=== MATERIAL SHOWN ===
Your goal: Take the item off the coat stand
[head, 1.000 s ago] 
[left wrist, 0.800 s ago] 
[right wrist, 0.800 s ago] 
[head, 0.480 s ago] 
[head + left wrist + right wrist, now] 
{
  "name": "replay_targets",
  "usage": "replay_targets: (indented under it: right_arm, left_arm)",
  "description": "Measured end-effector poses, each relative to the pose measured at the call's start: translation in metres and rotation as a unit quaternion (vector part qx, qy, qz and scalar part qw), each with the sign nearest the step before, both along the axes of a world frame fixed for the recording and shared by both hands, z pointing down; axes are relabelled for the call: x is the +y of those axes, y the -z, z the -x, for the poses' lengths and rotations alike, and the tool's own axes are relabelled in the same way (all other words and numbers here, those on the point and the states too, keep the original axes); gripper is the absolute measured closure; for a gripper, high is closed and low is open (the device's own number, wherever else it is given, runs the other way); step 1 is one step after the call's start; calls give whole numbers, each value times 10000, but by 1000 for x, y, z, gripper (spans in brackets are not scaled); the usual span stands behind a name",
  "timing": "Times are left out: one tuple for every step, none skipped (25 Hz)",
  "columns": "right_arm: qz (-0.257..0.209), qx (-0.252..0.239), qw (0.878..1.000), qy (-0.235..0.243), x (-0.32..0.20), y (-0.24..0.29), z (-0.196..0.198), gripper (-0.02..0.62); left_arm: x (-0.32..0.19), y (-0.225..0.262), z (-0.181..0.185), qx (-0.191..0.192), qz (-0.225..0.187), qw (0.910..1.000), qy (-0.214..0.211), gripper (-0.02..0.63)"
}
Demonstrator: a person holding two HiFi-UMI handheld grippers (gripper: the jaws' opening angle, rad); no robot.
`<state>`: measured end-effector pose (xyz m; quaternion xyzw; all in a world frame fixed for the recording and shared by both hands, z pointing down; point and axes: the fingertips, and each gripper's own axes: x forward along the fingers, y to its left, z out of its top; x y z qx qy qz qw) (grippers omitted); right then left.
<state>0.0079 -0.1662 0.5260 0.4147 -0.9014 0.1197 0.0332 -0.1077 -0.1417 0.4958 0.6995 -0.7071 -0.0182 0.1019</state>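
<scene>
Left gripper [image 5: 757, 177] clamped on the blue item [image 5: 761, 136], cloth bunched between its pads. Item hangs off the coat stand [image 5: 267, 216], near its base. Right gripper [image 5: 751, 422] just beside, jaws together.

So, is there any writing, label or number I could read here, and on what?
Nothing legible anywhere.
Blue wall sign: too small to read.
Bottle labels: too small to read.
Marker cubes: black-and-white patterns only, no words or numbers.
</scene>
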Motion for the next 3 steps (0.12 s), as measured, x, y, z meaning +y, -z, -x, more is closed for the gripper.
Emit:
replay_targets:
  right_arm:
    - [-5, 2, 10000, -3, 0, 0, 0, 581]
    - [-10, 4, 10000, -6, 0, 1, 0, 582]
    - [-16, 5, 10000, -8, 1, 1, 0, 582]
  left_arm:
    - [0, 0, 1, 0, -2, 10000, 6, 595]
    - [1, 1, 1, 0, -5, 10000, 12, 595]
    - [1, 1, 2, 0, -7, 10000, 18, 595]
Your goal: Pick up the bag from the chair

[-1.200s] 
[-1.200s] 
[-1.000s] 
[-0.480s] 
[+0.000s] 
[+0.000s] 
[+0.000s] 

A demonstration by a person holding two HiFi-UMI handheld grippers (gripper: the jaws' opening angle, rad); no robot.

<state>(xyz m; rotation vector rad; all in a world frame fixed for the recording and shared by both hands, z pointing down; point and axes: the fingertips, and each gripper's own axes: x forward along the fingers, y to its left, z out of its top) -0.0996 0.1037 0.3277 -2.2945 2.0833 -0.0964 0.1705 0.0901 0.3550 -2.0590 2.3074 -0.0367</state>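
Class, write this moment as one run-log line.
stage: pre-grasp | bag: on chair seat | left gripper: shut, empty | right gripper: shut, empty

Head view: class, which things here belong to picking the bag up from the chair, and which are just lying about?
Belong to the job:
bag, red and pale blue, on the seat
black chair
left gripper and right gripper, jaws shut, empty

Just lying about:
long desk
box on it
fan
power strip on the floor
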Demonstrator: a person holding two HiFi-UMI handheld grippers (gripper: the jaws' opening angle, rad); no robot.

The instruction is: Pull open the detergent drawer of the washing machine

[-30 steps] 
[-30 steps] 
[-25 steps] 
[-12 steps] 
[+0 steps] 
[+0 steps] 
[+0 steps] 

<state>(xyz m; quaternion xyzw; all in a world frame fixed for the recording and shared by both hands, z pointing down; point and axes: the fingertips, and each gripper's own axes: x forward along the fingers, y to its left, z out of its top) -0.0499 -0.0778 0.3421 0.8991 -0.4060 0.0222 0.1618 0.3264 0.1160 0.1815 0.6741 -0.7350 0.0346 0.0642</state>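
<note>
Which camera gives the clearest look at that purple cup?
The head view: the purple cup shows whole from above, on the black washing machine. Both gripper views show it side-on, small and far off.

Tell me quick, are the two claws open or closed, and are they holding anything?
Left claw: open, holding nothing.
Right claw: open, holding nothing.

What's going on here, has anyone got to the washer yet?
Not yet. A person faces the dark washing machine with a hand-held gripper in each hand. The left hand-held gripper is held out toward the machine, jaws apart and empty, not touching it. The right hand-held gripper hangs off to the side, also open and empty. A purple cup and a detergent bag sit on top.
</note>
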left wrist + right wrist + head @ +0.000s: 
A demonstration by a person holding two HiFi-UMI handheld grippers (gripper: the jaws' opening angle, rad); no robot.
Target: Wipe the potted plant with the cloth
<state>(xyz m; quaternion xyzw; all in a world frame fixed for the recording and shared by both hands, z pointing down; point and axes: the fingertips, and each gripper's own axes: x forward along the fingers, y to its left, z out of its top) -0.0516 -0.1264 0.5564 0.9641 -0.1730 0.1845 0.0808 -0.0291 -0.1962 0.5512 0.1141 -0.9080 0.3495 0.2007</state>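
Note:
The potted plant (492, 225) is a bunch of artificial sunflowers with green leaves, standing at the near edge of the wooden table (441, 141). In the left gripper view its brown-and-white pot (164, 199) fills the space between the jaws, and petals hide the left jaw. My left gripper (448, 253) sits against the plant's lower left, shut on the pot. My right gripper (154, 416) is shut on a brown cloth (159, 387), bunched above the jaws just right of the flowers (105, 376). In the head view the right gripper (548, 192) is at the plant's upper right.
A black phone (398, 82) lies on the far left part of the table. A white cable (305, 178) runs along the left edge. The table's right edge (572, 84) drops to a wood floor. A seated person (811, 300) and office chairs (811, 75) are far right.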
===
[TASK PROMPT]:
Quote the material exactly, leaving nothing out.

[ANSWER SECTION]:
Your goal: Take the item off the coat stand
[head, 1.000 s ago] 
[left wrist, 0.800 s ago] 
[right wrist, 0.800 s ago] 
[head, 0.480 s ago] 
[head + left wrist + right wrist, now] 
{
  "name": "replay_targets",
  "usage": "replay_targets: (indented under it: right_arm, left_arm)",
  "description": "Measured end-effector poses, each relative to the pose measured at the call's start: translation in metres and rotation as a unit quaternion (vector part qx, qy, qz and scalar part qw), each with the sign nearest the step before, both along the axes of a world frame fixed for the recording and shared by both hands, z pointing down; axes are relabelled for the call: x is the +y of those axes, y the -z, z the -x, for the poses' lengths and rotations alike, and the tool's own axes are relabelled in the same way (all other words and numbers here, those on the point and the states too, keep the original axes); gripper is the absolute measured closure; for a gripper, high is closed and low is open (the device's own number, wherever else it is given, runs the other way); step 1 is one step after the call's start; calls give whole numbers, each value times 10000, but by 1000 for x, y, z, gripper (spans in brackets are not scaled); the usual span stands behind a name",
  "timing": "Times are left out: one tuple for every step, none skipped (25 Hz)",
  "columns": "right_arm: qz (-0.257..0.209), qx (-0.252..0.239), qw (0.878..1.000), qy (-0.235..0.243), x (-0.32..0.20), y (-0.24..0.29), z (-0.196..0.198), gripper (-0.02..0.62); left_arm: x (-0.32..0.19), y (-0.225..0.262), z (-0.181..0.185), qx (-0.191..0.192), qz (-0.225..0.187), qw (0.910..1.000), qy (-0.214..0.211), gripper (-0.02..0.63)"
}
Demonstrator: a person holding two HiFi-UMI handheld grippers (gripper: the jaws' opening angle, rad); no robot.
`<state>`: measured end-effector pose (xyz m; quaternion xyzw; all in a world frame fixed for the recording and shared by both hands, z pointing down; point and axes: the fingertips, and each gripper's own axes: x forward along the fingers, y to its left, z out of its top; x y z qx qy qz qw) (grippers omitted); right then left.
<state>0.0079 -0.1662 0.5260 0.4147 -0.9014 0.1197 0.0332 -0.1077 -0.1417 0.4958 0.6995 -0.7071 -0.0182 0.1019</state>
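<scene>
Left gripper [image 5: 757, 177] clamped on the blue item [image 5: 761, 136], cloth bunched between its pads. Item hangs off the coat stand [image 5: 267, 216], near its base. Right gripper [image 5: 751, 422] just beside, jaws together.

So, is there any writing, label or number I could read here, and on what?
Nothing legible anywhere.
Blue wall sign: too small to read.
Bottle labels: too small to read.
Marker cubes: black-and-white patterns only, no words or numbers.
</scene>
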Motion for the next 3 steps (0.12 s), as measured, x, y, z meaning +y, -z, -x, more is closed for the gripper.
Emit:
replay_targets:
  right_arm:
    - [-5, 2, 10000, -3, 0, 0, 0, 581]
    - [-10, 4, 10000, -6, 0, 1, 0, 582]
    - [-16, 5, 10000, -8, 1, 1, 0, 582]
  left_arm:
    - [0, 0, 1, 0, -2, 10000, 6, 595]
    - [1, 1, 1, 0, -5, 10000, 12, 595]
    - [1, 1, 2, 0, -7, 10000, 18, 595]
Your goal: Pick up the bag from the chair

[-1.200s] 
[-1.200s] 
[-1.000s] 
[-0.480s] 
[+0.000s] 
[+0.000s] 
[+0.000s] 

A demonstration by a person holding two HiFi-UMI handheld grippers (gripper: the jaws' opening angle, rad); no robot.

<state>(xyz m; rotation vector rad; all in a world frame fixed for the recording and shared by both hands, z pointing down; point and axes: the fingertips, and each gripper's own axes: x forward along the fingers, y to its left, z out of its top) -0.0996 0.1037 0.3277 -2.2945 2.0833 -0.0964 0.1705 0.0901 0.3550 -2.0590 2.3074 -0.0367</state>
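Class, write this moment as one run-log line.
stage: pre-grasp | bag: on chair seat | left gripper: shut, empty | right gripper: shut, empty

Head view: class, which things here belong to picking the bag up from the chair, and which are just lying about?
Belong to the job:
bag, red and pale blue, on the seat
black chair
left gripper and right gripper, jaws shut, empty

Just lying about:
long desk
box on it
fan
power strip on the floor
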Demonstrator: a person holding two HiFi-UMI handheld grippers (gripper: the jaws' opening angle, rad); no robot.

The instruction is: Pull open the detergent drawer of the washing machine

[-30 steps] 
[-30 steps] 
[-25 steps] 
[-12 steps] 
[+0 steps] 
[+0 steps] 
[+0 steps] 

<state>(xyz m; quaternion xyzw; all in a world frame fixed for the recording and shared by both hands, z pointing down; point and axes: the fingertips, and each gripper's own axes: x forward along the fingers, y to its left, z out of its top) -0.0499 -0.0778 0.3421 0.8991 -0.4060 0.0222 0.1618 0.3264 0.1160 0.1815 0.6741 -0.7350 0.0346 0.0642</state>
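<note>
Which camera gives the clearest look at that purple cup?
The head view: the purple cup shows whole from above, on the black washing machine. Both gripper views show it side-on, small and far off.

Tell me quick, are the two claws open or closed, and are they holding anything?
Left claw: open, holding nothing.
Right claw: open, holding nothing.

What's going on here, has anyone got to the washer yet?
Not yet. A person faces the dark washing machine with a hand-held gripper in each hand. The left hand-held gripper is held out toward the machine, jaws apart and empty, not touching it. The right hand-held gripper hangs off to the side, also open and empty. A purple cup and a detergent bag sit on top.
</note>
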left wrist + right wrist + head @ +0.000s: 
A demonstration by a person holding two HiFi-UMI handheld grippers (gripper: the jaws' opening angle, rad); no robot.
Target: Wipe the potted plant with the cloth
<state>(xyz m; quaternion xyzw; all in a world frame fixed for the recording and shared by both hands, z pointing down; point and axes: the fingertips, and each gripper's own axes: x forward along the fingers, y to its left, z out of its top) -0.0516 -0.1264 0.5564 0.9641 -0.1730 0.1845 0.0808 -0.0291 -0.1962 0.5512 0.1141 -0.9080 0.3495 0.2007</state>
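Note:
The potted plant (492, 225) is a bunch of artificial sunflowers with green leaves, standing at the near edge of the wooden table (441, 141). In the left gripper view its brown-and-white pot (164, 199) fills the space between the jaws, and petals hide the left jaw. My left gripper (448, 253) sits against the plant's lower left, shut on the pot. My right gripper (154, 416) is shut on a brown cloth (159, 387), bunched above the jaws just right of the flowers (105, 376). In the head view the right gripper (548, 192) is at the plant's upper right.
A black phone (398, 82) lies on the far left part of the table. A white cable (305, 178) runs along the left edge. The table's right edge (572, 84) drops to a wood floor. A seated person (811, 300) and office chairs (811, 75) are far right.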

For this exercise, the answer is now complete.